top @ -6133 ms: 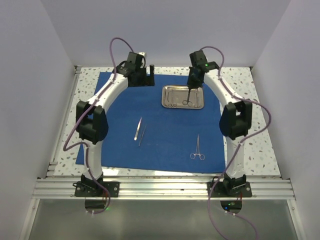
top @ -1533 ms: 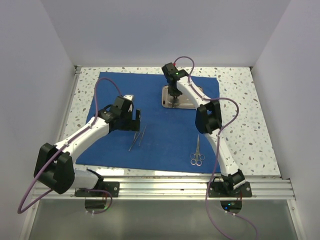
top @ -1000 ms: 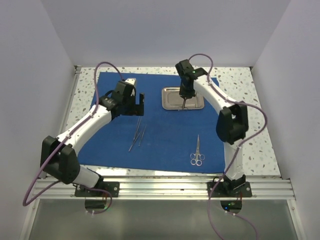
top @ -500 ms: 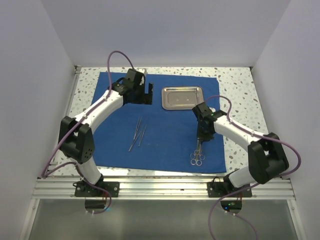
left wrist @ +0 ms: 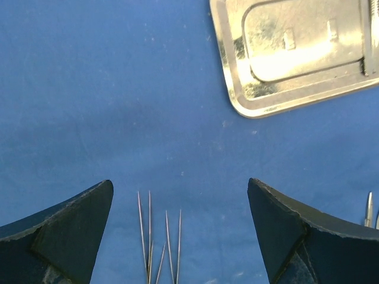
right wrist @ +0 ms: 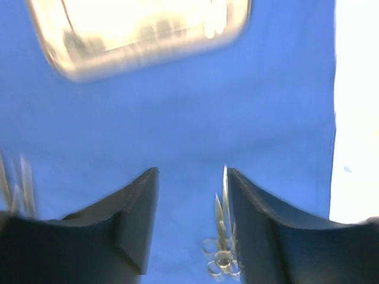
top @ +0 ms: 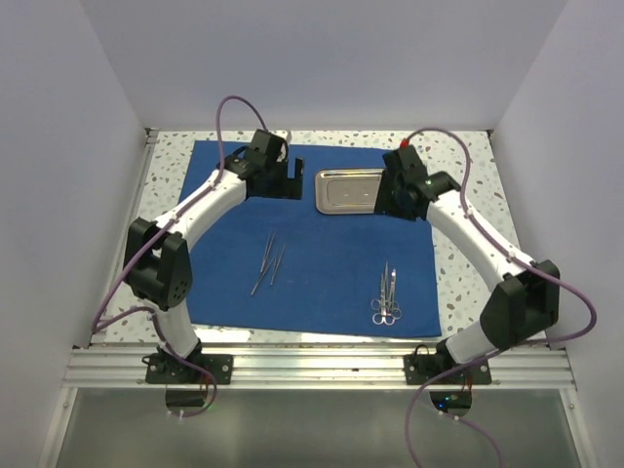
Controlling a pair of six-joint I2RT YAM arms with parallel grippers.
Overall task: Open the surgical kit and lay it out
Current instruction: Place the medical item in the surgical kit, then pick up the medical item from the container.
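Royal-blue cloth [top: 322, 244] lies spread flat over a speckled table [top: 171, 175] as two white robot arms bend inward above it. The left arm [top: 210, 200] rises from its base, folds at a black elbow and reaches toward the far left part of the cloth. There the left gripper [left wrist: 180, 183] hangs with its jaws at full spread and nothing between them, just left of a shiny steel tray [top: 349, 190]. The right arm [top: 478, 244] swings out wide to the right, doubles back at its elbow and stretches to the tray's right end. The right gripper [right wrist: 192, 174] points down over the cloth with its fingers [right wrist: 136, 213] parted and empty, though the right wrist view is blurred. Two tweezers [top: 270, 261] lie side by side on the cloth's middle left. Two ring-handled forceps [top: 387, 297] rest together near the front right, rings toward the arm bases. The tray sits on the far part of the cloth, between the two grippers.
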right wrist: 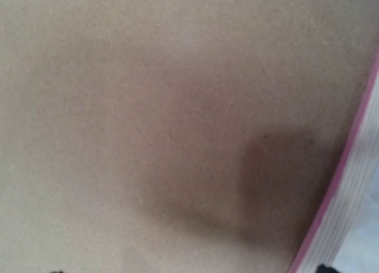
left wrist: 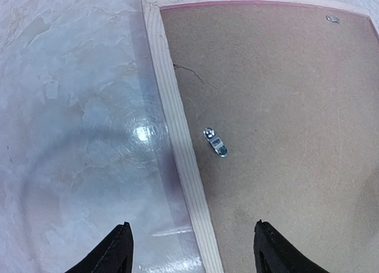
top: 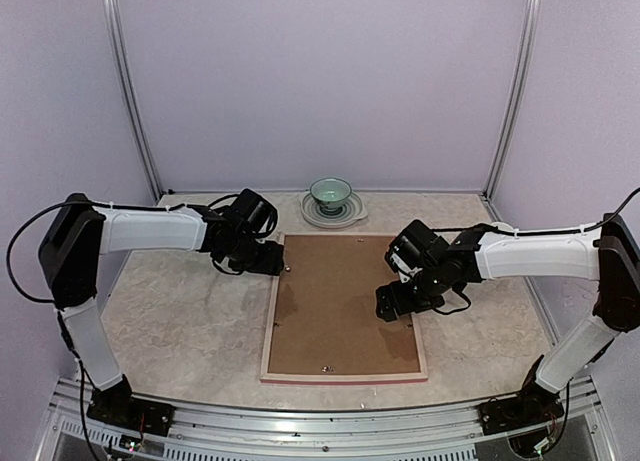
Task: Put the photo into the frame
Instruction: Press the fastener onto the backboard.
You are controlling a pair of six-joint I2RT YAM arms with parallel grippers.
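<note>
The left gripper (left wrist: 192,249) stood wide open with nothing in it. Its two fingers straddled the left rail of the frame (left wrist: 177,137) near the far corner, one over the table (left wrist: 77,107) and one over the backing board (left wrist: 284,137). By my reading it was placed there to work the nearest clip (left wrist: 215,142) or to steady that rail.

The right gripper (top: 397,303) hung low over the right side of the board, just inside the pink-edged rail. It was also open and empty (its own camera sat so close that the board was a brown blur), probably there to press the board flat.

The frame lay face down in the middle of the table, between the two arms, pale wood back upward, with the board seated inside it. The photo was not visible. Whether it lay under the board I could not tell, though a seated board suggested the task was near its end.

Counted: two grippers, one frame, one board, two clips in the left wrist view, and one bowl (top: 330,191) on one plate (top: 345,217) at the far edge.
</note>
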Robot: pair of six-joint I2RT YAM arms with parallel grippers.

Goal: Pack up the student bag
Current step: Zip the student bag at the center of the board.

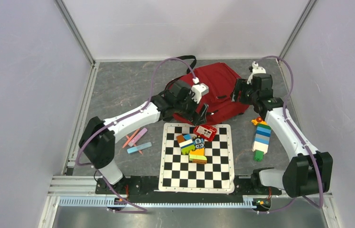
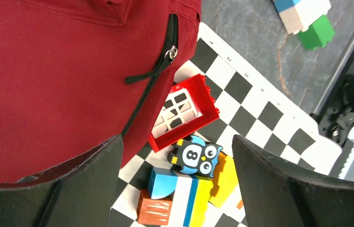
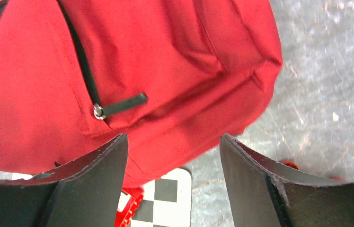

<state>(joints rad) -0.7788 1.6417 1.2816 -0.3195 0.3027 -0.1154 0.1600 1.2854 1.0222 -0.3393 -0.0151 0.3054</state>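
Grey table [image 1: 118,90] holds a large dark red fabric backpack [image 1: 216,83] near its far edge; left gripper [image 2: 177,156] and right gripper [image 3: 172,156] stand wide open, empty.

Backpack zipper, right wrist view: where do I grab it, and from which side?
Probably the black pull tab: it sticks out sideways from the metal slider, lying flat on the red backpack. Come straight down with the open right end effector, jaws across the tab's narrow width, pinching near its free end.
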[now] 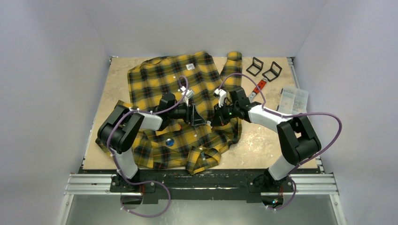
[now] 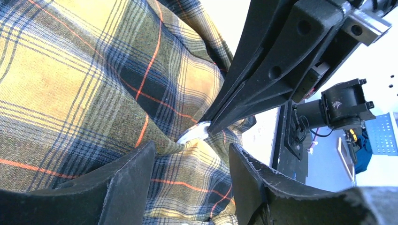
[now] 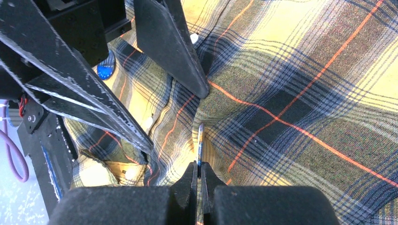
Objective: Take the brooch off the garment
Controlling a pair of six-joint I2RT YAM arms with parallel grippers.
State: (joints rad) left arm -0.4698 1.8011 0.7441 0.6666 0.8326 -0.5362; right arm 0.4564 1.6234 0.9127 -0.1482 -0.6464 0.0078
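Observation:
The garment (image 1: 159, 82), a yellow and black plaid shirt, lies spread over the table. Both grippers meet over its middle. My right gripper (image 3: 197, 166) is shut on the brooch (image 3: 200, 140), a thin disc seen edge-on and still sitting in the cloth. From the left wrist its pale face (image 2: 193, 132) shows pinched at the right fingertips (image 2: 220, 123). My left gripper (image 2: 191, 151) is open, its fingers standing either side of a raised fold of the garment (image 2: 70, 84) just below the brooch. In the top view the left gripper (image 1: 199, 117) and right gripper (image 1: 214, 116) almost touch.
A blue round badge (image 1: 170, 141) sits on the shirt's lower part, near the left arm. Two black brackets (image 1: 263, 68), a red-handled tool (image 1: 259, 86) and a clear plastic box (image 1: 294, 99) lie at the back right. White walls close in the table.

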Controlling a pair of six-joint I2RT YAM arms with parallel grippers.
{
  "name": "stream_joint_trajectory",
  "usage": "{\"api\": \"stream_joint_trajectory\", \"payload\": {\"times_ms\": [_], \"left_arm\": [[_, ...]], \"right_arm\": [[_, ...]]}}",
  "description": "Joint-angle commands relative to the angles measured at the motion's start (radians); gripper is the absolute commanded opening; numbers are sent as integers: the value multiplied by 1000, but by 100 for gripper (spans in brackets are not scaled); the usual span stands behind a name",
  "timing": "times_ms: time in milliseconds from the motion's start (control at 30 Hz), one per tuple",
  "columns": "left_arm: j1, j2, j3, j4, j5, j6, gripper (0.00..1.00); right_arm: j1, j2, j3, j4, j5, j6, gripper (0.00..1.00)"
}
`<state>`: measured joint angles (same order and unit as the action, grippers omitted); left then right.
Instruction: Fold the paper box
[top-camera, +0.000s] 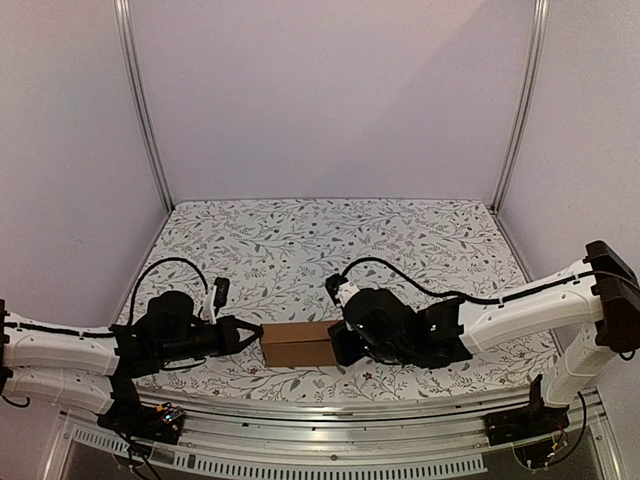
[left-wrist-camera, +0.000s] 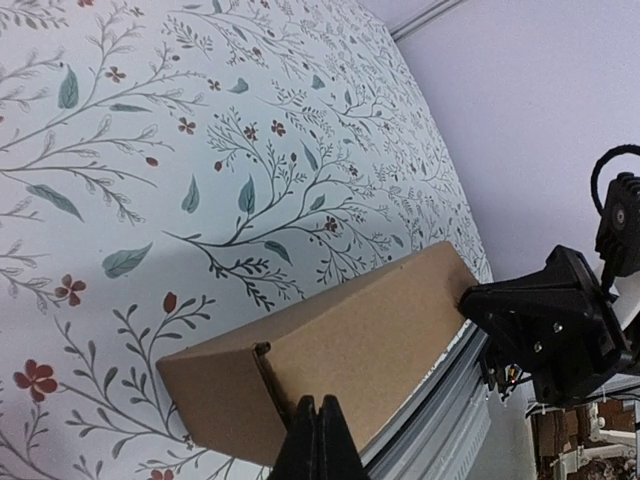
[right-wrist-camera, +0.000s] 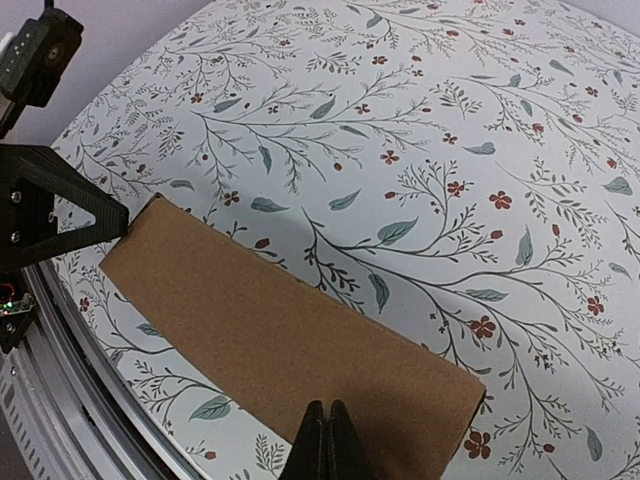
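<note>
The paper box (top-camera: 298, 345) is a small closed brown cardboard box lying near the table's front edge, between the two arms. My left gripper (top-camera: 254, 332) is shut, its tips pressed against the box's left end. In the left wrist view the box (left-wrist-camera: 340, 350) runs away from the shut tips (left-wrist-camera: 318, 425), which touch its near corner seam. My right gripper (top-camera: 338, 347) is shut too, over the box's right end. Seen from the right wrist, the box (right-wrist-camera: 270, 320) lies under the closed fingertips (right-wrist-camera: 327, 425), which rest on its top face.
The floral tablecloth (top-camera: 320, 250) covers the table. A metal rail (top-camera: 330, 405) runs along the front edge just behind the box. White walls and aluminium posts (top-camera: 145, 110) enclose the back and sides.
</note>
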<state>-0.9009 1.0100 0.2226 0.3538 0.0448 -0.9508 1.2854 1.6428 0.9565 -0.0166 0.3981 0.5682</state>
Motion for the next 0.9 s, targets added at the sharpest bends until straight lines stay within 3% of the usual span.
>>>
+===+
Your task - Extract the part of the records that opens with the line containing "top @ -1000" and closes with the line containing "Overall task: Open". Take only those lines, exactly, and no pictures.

Exercise answer -
top @ -1000 ms: 
top @ -500 ms: 
left wrist @ +0 ms: 
right wrist @ +0 ms: 
top @ +0 ms: 
Controlling a pair of six-joint I2RT YAM arms with parallel grippers.
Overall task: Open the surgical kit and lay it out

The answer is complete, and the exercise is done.